Wednesday, February 7, 2018

Don't Worry


My anxiety got the better of me last Wednesday afternoon.

I was on my way home, and I hadn't heard from my youngest daughter, K,  when she got home from school.  She calls me when she gets home so I know she made it there safely.  But on this day, I hadn't heard from her, and there was no answer when I called the house.

My son, Z, had texted me that he had forgotten his key, and that his phone battery was at 1%.  So I couldn't contact and check with him to see that he made it, or that K was with him.

A couple weeks ago, K had said she wanted to just spend a couple days at her mom's, and not come to my house.  This was okay; it gave me a couple evenings 1-on-1 with Z. 

My oldest daughter, A, who is 16, has not come to my house in the last year.
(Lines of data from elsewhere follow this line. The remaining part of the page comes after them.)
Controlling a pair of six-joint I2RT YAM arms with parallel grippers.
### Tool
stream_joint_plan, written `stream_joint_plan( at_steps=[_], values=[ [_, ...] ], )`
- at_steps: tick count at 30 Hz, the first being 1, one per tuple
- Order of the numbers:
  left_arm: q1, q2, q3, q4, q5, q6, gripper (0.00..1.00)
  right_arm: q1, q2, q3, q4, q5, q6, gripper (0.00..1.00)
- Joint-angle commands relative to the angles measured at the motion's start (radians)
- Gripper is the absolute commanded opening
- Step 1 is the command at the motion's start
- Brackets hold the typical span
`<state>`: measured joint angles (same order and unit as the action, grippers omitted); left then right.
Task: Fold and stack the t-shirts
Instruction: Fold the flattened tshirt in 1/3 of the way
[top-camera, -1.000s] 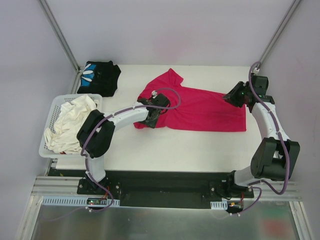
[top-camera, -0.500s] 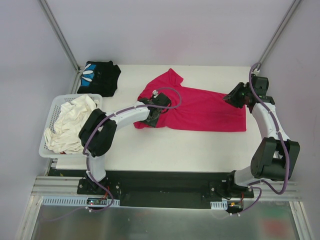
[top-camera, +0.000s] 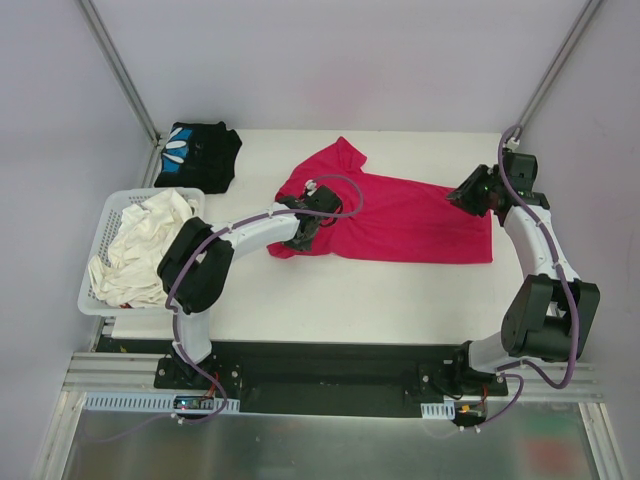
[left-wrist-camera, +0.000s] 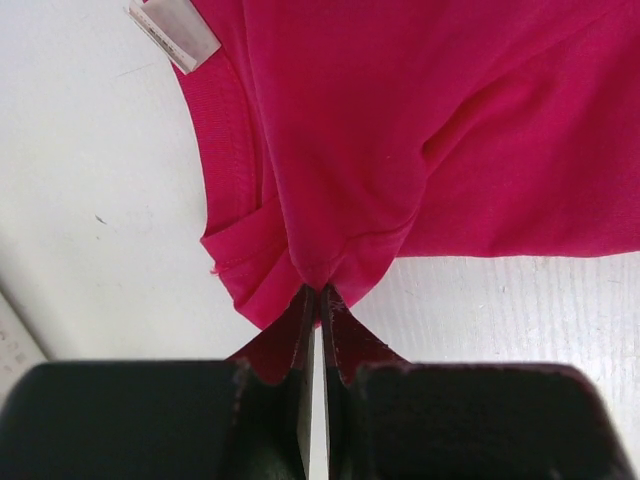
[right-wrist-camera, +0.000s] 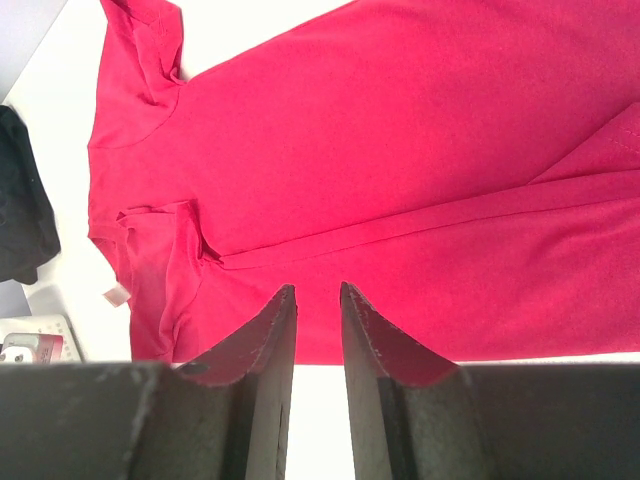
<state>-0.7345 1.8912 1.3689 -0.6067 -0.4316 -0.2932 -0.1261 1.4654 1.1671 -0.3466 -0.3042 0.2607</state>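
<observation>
A red t-shirt lies spread across the middle of the table. My left gripper is at its left end, shut on a pinched fold of the red fabric near the collar, whose white label shows. My right gripper hovers at the shirt's right end. Its jaws stand a little apart with nothing between them, above the red cloth. A folded black t-shirt with a blue and white print lies at the back left.
A white basket holding white shirts stands at the table's left edge. Bare white table lies in front of the red shirt. The black shirt also shows at the left of the right wrist view.
The left arm has shifted very slightly. The red shirt and the right arm look the same.
</observation>
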Motion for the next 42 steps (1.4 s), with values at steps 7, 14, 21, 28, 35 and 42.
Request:
stream_joint_plan(
  at_steps=[7,14,21,28,35,42],
  values=[
    [-0.005,-0.012,0.047,-0.007,-0.078,0.011,0.00,-0.007,-0.020,-0.001,0.023,0.002,-0.011,0.27],
    [0.007,0.003,0.134,-0.010,-0.125,0.017,0.00,-0.007,-0.023,-0.009,0.023,0.000,-0.015,0.27],
    [0.023,0.014,0.197,-0.021,-0.157,0.029,0.01,-0.009,-0.040,-0.017,0.021,0.014,-0.021,0.27],
    [0.066,0.031,0.255,-0.068,-0.205,0.037,0.01,-0.009,-0.033,-0.015,0.018,0.013,-0.026,0.27],
    [0.075,-0.023,0.217,-0.096,-0.222,0.045,0.02,-0.009,-0.007,-0.006,0.000,0.040,-0.020,0.31],
    [0.076,-0.024,0.190,-0.093,-0.214,0.066,0.02,-0.006,0.019,-0.052,0.015,0.066,0.012,0.34]
  ],
)
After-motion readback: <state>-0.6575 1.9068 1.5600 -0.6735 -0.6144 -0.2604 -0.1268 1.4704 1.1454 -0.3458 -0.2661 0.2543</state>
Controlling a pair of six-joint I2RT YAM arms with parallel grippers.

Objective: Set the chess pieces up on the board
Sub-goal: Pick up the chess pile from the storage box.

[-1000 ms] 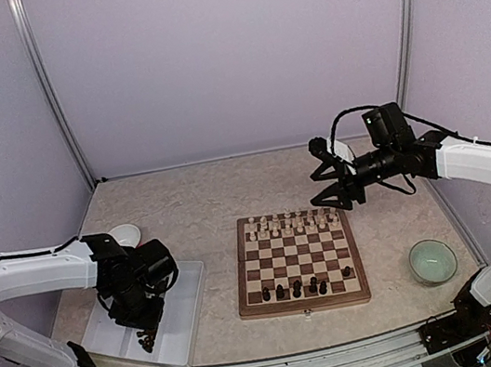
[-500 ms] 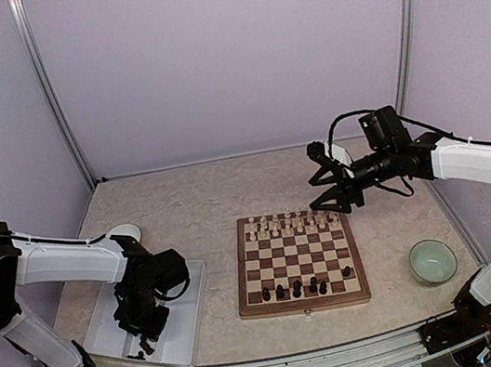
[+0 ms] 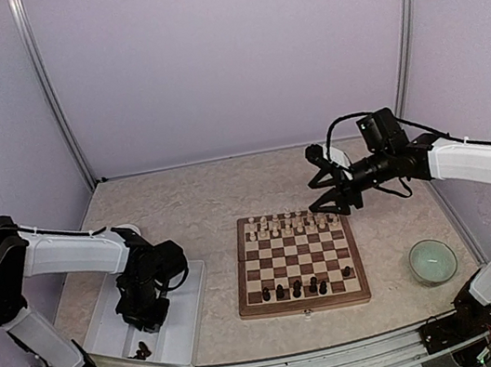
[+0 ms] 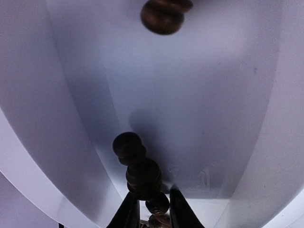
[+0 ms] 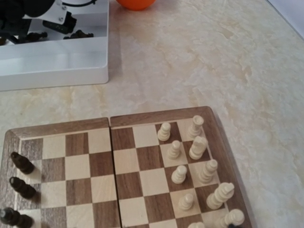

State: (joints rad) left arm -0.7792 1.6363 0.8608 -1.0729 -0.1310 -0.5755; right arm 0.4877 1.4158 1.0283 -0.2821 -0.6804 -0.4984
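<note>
Narrowing from a wider gape, the left gripper now pinches a dark chess piece between its fingertips in the white tray, likely ready for the board to its right; the right gripper hangs wide.

The board sits mid-way across the desk, tray left, bowl right. Chess pieces line its near edge.

The left arm and the right arm share smooth white shells between blocky black joints, thin black cables looping alongside — and the left pincer and the right pincer are black, with dark tapered fingers.
</note>
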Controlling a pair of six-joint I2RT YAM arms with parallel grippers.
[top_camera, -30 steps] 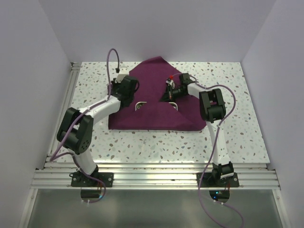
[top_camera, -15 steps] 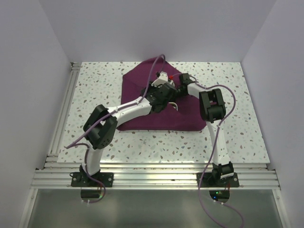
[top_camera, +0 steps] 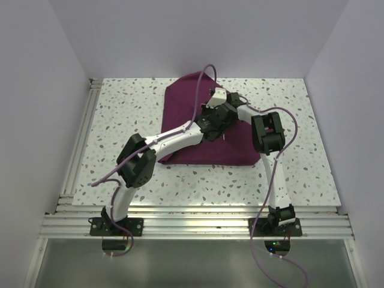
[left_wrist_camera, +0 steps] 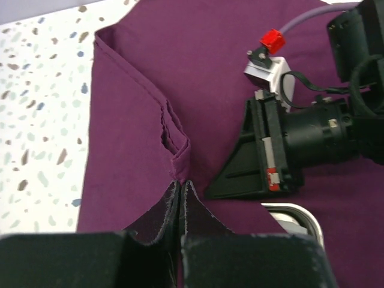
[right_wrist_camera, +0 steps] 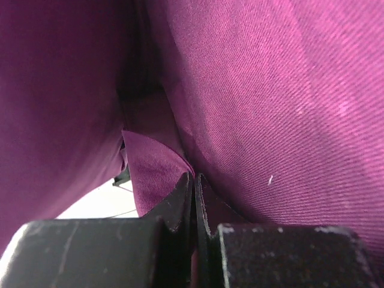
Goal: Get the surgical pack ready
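Soft purple cloth (top_camera: pixel 237 153) being pinched on the speckled counter (top_camera: pixel 120 108).
The cloth lies part folded at the far middle of the counter, and a shiny tray (left_wrist_camera: pixel 297 211) rim peeks out from it. The left tool (left_wrist_camera: pixel 180 187) is squeezed tight on a folded edge. The right tool (right_wrist_camera: pixel 193 183) is squeezed shut too and seems to nip some cloth. I think the cloth is light, floppy and a bit slippy, so grab edges or corners, not the flat middle.

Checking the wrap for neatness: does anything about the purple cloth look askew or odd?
The surgical pack is lopsided: one flap puckers into a ridge ahead of the left gripper, shut on the cloth. The rim of the steel tray peeks out uncovered beside the right gripper. Nothing is spilled.
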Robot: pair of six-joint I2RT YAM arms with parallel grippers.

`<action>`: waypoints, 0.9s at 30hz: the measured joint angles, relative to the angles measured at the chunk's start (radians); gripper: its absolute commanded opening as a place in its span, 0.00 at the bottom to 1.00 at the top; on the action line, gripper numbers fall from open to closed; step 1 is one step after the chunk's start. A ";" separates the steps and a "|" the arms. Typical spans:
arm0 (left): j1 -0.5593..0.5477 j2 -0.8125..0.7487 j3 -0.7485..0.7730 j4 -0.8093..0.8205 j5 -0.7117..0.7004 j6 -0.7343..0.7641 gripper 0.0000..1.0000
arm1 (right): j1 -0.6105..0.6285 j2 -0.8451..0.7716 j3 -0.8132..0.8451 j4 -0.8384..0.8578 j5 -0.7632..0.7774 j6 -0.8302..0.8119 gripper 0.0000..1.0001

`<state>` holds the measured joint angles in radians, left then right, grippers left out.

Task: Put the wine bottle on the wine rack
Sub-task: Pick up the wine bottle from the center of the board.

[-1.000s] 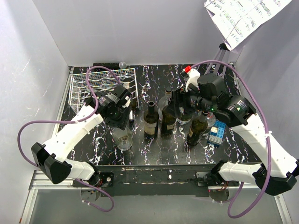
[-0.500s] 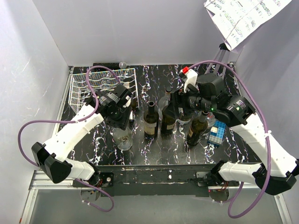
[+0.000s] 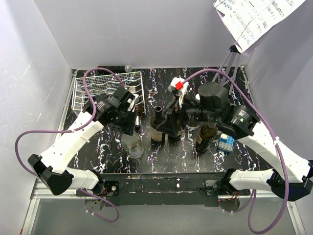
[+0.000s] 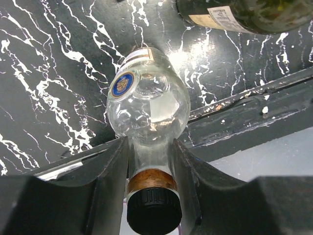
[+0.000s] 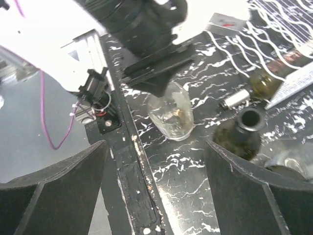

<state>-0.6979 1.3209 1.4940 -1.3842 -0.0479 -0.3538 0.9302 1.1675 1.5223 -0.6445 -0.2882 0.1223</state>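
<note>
Bottles crowd the middle of the table (image 3: 161,157) in the overhead view, with the dark bottles (image 3: 157,128) upright in a loose row. The left tool (image 3: 128,129) is clenched on the neck of the clear wine bottle (image 3: 132,146), which hangs toward the front left. It is well apart from the wine rack (image 3: 105,90) in the back left corner. The right tool (image 3: 170,123) hovers over the dark bottles, jaws spread wide and grasping nothing.

From the left wrist, both fingers (image 4: 110,166) pinch the neck between the shoulder and a copper band (image 4: 151,179), with the black cap (image 4: 154,210) nearest the camera. The body points down at the table; whether its base is clear of the surface cannot be told.

From the right wrist, the spread fingers frame the left tool and its bottle, with the rack's white wires at the upper right.

To carry well, I would raise the bottle above the rack's rim first. A smooth glass neck may pivot in the pinch, so travel should be slow. The bottle should then be tipped along one cradle and released only once the body rests in the scallop.
</note>
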 measured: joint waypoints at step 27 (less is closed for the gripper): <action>0.267 -0.130 -0.108 0.084 0.352 0.024 0.00 | 0.119 -0.086 -0.179 0.184 0.084 -0.054 0.86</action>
<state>-0.4309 1.1908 1.3865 -1.3006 0.3046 -0.3298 1.0496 1.0813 1.3437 -0.4606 -0.2047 0.0681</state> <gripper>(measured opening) 0.368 0.860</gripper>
What contact we have is in the lobby of her therapist's office, or I have said hi to her at K's gymnastics time.  

Because A hasn't been coming to my house, and with K asking a couple weeks ago to spend time at her mom's, I suddenly thought that K was now pulling away from me as well.  I had any number of ideas of how I would handle this. 

Intellectually, the left side of  my brain was telling me "Dude, she forgot her key, too.  It's hanging on the lanyard on her closet door.  The hide-a-key wasn't replaced the last time it was used.  She's just waiting outside at the front of the house."   But this didn't cause the tightness in my chest to go away.  It didn't make my stomach ache unwind. 

The anxiety had strangely taken hold of me.  These sort of situations are ones that in the last year I have been able to turn off, by making a gratitude list in my mind, or some quiet meditation, or some breathing exercises.  The  closer I got to home, the less and less I considered them as viable ways to combat the unease that was washing over me.

When I came around the corner in front of my house, there they are, Z and K, sitting on the steps reading books.  Immediately a flood of relief swept over me, and they hopped up smiling and ran into the house as the garage door opened after I hit the button on the remote.

I was making dinner and feeling like a fool that I let my anxiety get the better of me that afternoon.  What was there to worry about?  What if she had gone to her mom's that day?  I know she would be safe there, would be loved, would be fed, would be warm.  What does it matter if she receives those things here, or receives them there?

Seneca said "True happiness is to enjoy the present, without anxious dependence upon the future, not to amuse ourselves with either hopes or fears but to rest satisfied with what we have, which is sufficient, for he that is so wants nothing. The greatest blessings of mankind are within us and within our reach. A wise man is content with his lot, whatever it may be, without wishing for what he has not.” 

I have to remember and hold this in my head; content in my lot, not amusing my self with hopes or fears, but satisfied with what I have.  

Bob Marley captured part of this sentiment in his song "Three Little Birds."

Don't worry 'bout a thing
'Cause every little thing gonna be alright



Everything is going to be alright, so long as I focus on the moment, and know what I can control, and let the rest of it go.